# Configurer TimeCapsule comme répétiteur



## Jeonid (30 Août 2012)

Bonjour à tou(te)s

Désolé de poser cette question qui doit revenir cent fois, mais croyez-moi, après des heures de recherches je ne comprends toujours pas comment faire...

Voici la situation :

J'ai une Livebox et une grande maison... La Livebox ne porte pas jusqu'au bureau où se trouve l'ordi. Il faut passer de A à C par un point B, occupé par un répéteur WiFi branché sur une bête prise.
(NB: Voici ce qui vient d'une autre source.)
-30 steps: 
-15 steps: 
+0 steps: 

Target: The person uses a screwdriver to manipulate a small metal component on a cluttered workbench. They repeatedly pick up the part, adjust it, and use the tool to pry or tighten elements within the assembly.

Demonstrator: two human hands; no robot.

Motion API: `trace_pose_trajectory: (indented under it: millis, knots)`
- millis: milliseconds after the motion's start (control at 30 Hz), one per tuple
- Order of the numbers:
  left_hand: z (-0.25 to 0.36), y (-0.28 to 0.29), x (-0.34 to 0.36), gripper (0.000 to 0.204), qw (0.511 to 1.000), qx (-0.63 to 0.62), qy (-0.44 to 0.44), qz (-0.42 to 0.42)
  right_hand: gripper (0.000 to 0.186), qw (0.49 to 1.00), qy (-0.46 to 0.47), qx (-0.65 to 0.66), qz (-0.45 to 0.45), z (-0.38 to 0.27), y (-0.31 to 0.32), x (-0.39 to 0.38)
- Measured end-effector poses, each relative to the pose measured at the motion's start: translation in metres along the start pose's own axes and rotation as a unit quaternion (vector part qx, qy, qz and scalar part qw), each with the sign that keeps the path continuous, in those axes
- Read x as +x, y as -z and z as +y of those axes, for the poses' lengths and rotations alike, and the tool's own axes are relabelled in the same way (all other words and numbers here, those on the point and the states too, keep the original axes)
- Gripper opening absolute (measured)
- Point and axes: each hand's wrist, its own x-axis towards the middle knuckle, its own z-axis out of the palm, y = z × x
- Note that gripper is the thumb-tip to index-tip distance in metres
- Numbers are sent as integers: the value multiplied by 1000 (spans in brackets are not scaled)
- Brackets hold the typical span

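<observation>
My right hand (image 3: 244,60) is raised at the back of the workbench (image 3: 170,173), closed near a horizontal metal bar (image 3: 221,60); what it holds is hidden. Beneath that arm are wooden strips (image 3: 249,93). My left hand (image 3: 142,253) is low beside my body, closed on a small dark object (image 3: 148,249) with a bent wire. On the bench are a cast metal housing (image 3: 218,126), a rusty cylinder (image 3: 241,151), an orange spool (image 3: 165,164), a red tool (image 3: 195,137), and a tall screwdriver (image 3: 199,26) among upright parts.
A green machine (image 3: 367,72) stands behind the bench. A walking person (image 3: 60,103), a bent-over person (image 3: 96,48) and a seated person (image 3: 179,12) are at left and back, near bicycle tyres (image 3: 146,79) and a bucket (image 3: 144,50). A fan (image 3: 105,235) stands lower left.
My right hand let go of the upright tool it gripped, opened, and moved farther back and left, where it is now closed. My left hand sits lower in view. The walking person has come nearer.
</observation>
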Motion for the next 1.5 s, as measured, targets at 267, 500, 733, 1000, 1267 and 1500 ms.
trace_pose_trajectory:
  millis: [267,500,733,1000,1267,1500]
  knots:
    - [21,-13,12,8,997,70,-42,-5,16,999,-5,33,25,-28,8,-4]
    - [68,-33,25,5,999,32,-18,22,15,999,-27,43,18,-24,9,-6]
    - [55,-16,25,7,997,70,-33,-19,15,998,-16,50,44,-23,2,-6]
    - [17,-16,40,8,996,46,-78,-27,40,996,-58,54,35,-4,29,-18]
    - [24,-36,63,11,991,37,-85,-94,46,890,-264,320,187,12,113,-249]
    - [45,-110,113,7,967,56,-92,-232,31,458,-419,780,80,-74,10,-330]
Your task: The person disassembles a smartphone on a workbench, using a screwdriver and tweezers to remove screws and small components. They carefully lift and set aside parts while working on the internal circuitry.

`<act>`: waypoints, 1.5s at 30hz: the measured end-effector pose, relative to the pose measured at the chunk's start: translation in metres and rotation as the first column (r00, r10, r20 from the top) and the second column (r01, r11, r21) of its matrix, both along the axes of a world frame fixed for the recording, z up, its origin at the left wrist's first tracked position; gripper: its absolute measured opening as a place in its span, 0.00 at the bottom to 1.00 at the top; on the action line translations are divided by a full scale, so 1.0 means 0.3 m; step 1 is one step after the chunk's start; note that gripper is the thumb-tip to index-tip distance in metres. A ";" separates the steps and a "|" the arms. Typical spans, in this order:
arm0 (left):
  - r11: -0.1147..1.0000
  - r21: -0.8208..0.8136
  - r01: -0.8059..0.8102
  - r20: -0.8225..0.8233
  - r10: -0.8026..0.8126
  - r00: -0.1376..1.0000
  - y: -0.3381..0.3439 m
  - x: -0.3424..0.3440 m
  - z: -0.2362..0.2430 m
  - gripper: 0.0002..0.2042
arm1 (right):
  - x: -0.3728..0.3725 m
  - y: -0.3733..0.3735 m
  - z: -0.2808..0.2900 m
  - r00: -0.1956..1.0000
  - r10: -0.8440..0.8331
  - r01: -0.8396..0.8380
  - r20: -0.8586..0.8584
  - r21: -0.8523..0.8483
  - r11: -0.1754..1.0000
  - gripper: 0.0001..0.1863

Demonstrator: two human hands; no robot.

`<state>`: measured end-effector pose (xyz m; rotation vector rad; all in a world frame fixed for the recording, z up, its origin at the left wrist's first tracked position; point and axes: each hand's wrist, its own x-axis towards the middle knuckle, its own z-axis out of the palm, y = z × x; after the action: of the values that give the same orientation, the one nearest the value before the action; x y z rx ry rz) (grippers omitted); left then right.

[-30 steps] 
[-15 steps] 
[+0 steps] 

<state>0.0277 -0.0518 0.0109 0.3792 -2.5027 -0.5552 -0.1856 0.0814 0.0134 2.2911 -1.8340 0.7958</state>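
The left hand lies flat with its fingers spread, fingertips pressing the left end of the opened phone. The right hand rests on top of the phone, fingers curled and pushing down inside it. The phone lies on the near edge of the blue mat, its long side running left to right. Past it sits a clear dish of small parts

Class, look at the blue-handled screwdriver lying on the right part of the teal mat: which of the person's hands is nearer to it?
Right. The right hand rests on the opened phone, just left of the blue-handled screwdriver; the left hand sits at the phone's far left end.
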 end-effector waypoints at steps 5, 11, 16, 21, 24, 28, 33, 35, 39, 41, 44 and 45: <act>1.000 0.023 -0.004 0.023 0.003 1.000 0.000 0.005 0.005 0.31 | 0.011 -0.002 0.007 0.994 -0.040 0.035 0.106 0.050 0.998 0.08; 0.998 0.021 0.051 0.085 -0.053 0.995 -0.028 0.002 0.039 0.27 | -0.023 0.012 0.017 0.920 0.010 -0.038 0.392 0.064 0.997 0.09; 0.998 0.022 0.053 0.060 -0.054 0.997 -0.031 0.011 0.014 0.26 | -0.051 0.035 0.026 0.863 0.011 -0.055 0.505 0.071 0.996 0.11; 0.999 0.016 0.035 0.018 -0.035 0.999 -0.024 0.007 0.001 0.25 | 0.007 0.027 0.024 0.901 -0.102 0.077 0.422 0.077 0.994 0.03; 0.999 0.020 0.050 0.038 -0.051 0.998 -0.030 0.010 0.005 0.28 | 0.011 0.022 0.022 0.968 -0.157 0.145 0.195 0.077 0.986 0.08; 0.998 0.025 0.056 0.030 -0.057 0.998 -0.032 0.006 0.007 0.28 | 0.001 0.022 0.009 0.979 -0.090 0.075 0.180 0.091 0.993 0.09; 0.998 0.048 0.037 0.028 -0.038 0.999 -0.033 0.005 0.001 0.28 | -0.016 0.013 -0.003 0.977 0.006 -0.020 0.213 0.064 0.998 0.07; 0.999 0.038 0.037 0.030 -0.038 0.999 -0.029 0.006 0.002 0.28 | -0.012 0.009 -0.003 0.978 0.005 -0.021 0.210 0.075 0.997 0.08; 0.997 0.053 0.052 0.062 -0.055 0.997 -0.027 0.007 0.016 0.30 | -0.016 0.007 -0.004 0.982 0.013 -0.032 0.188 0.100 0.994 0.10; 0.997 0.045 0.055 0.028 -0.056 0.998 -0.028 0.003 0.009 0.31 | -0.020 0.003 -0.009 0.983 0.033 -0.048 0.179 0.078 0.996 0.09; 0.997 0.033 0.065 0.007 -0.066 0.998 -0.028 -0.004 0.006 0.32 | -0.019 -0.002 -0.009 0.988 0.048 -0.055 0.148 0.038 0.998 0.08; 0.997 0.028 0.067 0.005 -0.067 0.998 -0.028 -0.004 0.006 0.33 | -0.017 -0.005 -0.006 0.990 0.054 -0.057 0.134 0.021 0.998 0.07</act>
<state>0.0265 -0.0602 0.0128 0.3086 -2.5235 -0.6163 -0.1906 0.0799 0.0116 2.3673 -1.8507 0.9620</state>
J'aimerais remplacer ce répéteur WiFi par ma Time Capsule à laquelle je pourrais de plus brancher en USB une imprimante.

L'idée serait donc la suivante :

- A l'étage, une Livebox
- En bas, la Time Capsule uniquement branchée électriquement, sur laquelle pourraient se connecter un iMac, un MacBook, 3 iPhones, 2iPads, 1 AppleTV (le tout en WiFi) et 1 imprimante (en USB, utilisable par iMac, MacBook, iPads, iPhones...)
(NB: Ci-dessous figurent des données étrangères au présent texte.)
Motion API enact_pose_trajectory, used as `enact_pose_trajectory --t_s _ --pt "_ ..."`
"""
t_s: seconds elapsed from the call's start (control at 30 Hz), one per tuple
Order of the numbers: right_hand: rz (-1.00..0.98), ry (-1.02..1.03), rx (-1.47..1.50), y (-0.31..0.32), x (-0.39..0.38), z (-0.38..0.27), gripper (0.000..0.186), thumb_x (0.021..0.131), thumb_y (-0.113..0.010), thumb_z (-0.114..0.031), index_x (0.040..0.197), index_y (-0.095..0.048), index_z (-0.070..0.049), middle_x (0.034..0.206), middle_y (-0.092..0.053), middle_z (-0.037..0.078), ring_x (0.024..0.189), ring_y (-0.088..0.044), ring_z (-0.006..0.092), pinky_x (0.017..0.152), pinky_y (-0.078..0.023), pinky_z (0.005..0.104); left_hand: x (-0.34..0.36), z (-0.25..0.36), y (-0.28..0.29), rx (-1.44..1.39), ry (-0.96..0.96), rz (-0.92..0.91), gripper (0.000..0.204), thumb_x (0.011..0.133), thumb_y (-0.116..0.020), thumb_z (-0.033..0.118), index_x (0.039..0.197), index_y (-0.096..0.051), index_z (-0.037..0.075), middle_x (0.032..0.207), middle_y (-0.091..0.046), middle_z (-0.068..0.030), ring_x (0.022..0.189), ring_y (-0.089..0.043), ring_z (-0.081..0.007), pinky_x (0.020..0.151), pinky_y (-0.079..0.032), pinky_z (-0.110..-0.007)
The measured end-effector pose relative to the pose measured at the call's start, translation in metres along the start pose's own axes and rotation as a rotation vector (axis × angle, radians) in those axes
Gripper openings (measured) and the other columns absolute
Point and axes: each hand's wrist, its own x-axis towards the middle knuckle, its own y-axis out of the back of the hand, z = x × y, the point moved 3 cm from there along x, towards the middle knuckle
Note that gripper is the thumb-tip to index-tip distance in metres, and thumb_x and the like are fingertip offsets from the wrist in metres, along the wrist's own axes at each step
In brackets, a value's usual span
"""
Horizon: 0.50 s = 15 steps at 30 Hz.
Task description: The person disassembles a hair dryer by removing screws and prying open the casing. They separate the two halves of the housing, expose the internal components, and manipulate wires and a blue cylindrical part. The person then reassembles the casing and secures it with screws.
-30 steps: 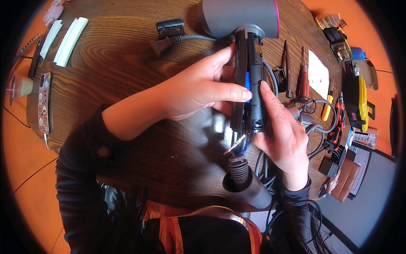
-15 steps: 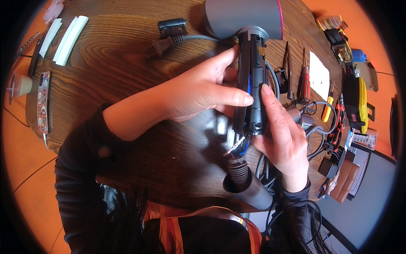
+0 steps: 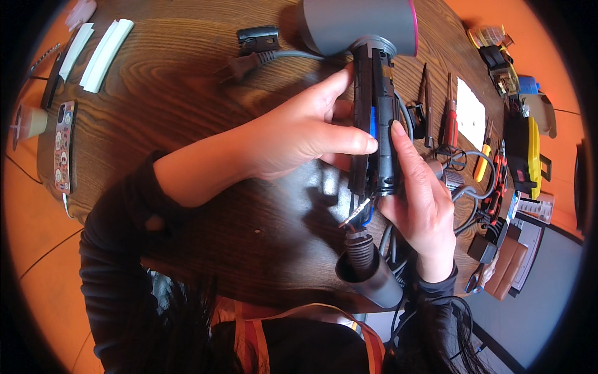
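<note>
A grey hair dryer with a pink-rimmed head [image 3: 358,28] lies with its inner handle [image 3: 387,156] exposed: black plastic halves with a narrow gap. Inside the gap a blue part [image 3: 374,124] shows. My left hand [image 3: 302,134] grips the handle from the left, thumb on its front, other fingers partly hidden behind. From the right, my right hand [image 3: 420,202] holds the lower part, forefinger along its side. Below, a twisted pale wire [image 3: 355,212] and blue wire emerge above a ribbed cord sleeve [image 3: 359,248], which runs into a loose grey handle tube [image 3: 380,290].
A black plastic piece [image 3: 258,38] and power plug [image 3: 242,65] lie beyond my left hand. To the right are a red-handled screwdriver [image 3: 451,124], a yellow-handled one [image 3: 481,163], white paper [image 3: 470,112] and looping grey cords. A phone [image 3: 63,146] sits far left.
The handle has shifted slightly right and turned a little, and more of the blue part shows in the gap. The grey tube has moved right with it. Both hands keep their hold.
</note>
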Motion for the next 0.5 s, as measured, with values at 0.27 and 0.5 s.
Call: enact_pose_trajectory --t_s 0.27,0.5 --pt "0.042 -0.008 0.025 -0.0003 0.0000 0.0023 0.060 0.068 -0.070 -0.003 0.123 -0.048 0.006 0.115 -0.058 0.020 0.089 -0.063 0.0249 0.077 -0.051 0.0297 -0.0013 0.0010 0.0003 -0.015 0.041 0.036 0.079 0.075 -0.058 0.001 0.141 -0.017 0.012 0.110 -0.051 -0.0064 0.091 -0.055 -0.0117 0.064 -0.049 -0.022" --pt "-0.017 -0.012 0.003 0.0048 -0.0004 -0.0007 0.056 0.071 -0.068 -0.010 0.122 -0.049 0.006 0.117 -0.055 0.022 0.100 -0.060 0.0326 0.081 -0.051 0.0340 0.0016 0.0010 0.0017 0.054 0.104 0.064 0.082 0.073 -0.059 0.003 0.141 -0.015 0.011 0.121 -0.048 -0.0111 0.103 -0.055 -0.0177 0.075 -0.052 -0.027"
J'ai cherché, j'ai essayé, j'ai branché ma TimeCapsule en Ethernet sur la Livebox et je l'ai configurée avec l'iMac (déplacé pour l'occasion...) mais une fois configurée, je ne peux plus la débrancher de la box pour la brancher ailleurs et obtenir l'effet "répéteur"...

Le hic, c'est que j'ai des connaissances quasi nulles dans ce domaine et dès que je lis un manuel, un post sur un forum ou bien encore les fenêtres de config de la Time Capsule, je ne comprends pas la moitié des trucs...

Par exemple, déjà, première fenêtre : je souhaite... "créer un réseau..."? "remplacer une borne d'accès ou un routeur..."? "que TC se connecte à mon réseau actuel"??

Je sais que c'est possible de le faire, mais pas à pas, je ne m'en sors pas...

Merci mille fois pour votre aide...

Jeonid


----------



## link93300 (30 Août 2012)

Si tu as vraiment une grande maison et le compte en banque bien rempli, fait appel à une boite comme cisco et tu auras du wifi partout sans passer par les prises électrique (CPL)


----------



## Anonyme (30 Août 2012)

Bonsoir,

 sauf erreur de ma part, la TC ne peut pas être utilisée comme répéteur d'une Box.

Elle peut être utilisée en répéteur d'une autre TC, ou d'une borne Airport Extrême ou Express, uniquement.

Un sujet analogue : http://forums.macg.co/peripheriques-et-accessoires/pb-dinstallation-de-time-capsule-1191392.html


----------



## Jeonid (30 Août 2012)

Renaud31 a dit:


> sauf erreur de ma part, la TC ne peut pas être utilisée comme répéteur d'une Box.
> 
> Elle peut être utilisée en répéteur d'une autre TC, ou d'une borne Airport Extrême ou Express, uniquement.



Dans ce cas, qu'entendent-ils, sur la doc Apple, par "Étendre ou créer un réseau haut débit
"??

Si ce n' est vraiment pas possible avec une TimeCapsule, est-ce qu'une borne Airport peut faire office de répéteur qui serait branché sur cette prise au rez de chaussée et sur laquelle seraient connectés (sans fil) tous mes appareils? En fait jusque-là j'avais un "Répéteur universel Netgear" qui faisait bien le job, mais ça fait le 2e qui nous claque entre les doigts, alors ras-le-bol...


----------



## Anonyme (30 Août 2012)

*Créer* un réseau sans fil, c'est par exemple relier la TC par Ethernet à un modem/routeur, désactiver le wifi du modem routeur.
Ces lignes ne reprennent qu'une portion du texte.